United Nations Intelligence Taskforce Edit
- UNIT, the United Nations Intelligence Taskforce, is mentioned as being among the experts on aliens. The Doctor mentions having worked with them in the past, but that they wouldn't recognise him now, alluding to regeneration. This is the first reference to UNIT in the revived series. The UNIT website shown on-screen in World War Three shows that United Nations Intelligence Taskforce is still the full name. In a later episode, The Sontaran Stratagem, it is revealed that UNIT's name has been changed to Unified Intelligence Taskforce.
The Doctor Edit
- The Doctor claims to have participated in drinking contests with former Prime Minister David Lloyd George.
- The Doctor says he is nine hundred years old.
Bad Wolf arc Edit
- A boy spray paints the words "BAD WOLF" on the side of the TARDIS while it is parked on the Powell Estate.
Story notes Edit
- This episode had the working title Aliens of London Part One (World War Three being Part Two).
- The episode ends on a cliffhanger, the first since episode episode two of TV: Survival. The story continues in World War Three. This is also the first occasion since Invasion of the Dinosaurs in which the first episode of a serial does not share its title with the second.

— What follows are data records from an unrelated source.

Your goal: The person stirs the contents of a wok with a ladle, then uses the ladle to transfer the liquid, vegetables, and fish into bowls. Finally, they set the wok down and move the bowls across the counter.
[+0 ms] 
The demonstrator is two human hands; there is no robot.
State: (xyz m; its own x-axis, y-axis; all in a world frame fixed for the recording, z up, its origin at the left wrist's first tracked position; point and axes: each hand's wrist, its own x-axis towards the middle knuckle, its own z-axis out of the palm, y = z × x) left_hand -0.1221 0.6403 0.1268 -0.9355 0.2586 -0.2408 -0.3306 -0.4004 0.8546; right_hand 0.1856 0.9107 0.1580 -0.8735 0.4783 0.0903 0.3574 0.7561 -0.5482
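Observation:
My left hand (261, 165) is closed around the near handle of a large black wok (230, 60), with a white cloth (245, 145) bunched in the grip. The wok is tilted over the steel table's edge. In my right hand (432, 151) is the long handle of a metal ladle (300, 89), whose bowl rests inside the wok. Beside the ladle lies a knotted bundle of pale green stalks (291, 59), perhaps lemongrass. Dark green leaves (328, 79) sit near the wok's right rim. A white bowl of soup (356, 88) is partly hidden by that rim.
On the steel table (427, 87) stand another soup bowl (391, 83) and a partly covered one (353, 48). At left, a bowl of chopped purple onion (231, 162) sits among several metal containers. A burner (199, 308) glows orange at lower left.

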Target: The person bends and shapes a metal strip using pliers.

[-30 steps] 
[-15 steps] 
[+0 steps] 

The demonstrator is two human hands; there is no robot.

- A poster announcing Rose's disappearance states that she has not been seen since 6 March, 2005. However, the BBC-produced "official" UNIT website indicates that the climactic events of Rose happened on 26 March. The same site also dates this episode at either 26 May or 28 June 2006. If the June date is accepted, Boom Town (and also The Parting of the Ways) would have to take place in late December 2006 — the same week as The Christmas Invasion (dated to 2006 by the Guinevere One website). On the other hand, if only on-screen evidence is accepted, Aliens of London would take place in March 2006, Boom Town in September, and The Parting of the Ways later in the autumn or early winter.
- The official police poster is the first reference to the Powell Estate on the television series. In whole, the notice says, "Rose Tyler has been missing from her home on the Powell Estate since 6 March 2005. Rose is described as 19 years old, 5 feet 4 inches in height, slim build with shoulder-length blonde hair. Anyone with information regarding Rose should contact 0207 946000." The photograph used is one of Billie Piper herself, rather than one of Piper playing Rose. Several other home-made posters are seen on Jackie's table, including one with a banner headline saying "WHERE IS ROSE?".
- When the Doctor complains of being slapped by Rose's mother, Rose laughingly remarks, "You're so gay!" This remark has caused some controversy in fan circles, some seeing it as an anti-homosexual slur. Davies, who is gay, wrote in an e-mail response that it was the way people talked and claimed that he was trying to provoke discussion by using the phrase.
- Another running joke, involving the Slitheens suffering from bad flatulence (due to the gas exchange) while in their human disguises, was also slightly controversial in fan circles, with some critics disapproving of the style of humour. It did, however, give rise to one of the most quoted lines uttered by the Ninth Doctor during the season: "Would you mind not farting while I'm trying to save the world?"
- The scene where the pig-like "alien" is breaking thought the metal door with Dr Sato watching in shock is reminiscent of an almost identical moment in the 1996 Doctor Who television movie, in which the newly-regenerated Eighth Doctor breaks through the metal door of the morgue, terrifying a hospital worker.
- The production team had intended to suggest that the murdered Prime Minister in this episode was current real-life incumbent Tony Blair. On the DVD commentary for the following episode, producer Phil Collinson explained that they had hired an actor to play the dead body on the understanding that the man was a Tony Blair lookalike. When the resemblance proved disappointing, they decided to avoid showing the body clearly. The suggestion that the body is Blair's remains in Harriet's, line "I'm hardly one of the babes", a reference to the large number of female Labour Party MPs who entered the House of Commons in Labour's 1997 general election victory, dubbed "Blair's Babes" by the British media. That Tony Blair was elected in the Doctor Who universe was confirmed in Rise of the Cybermen.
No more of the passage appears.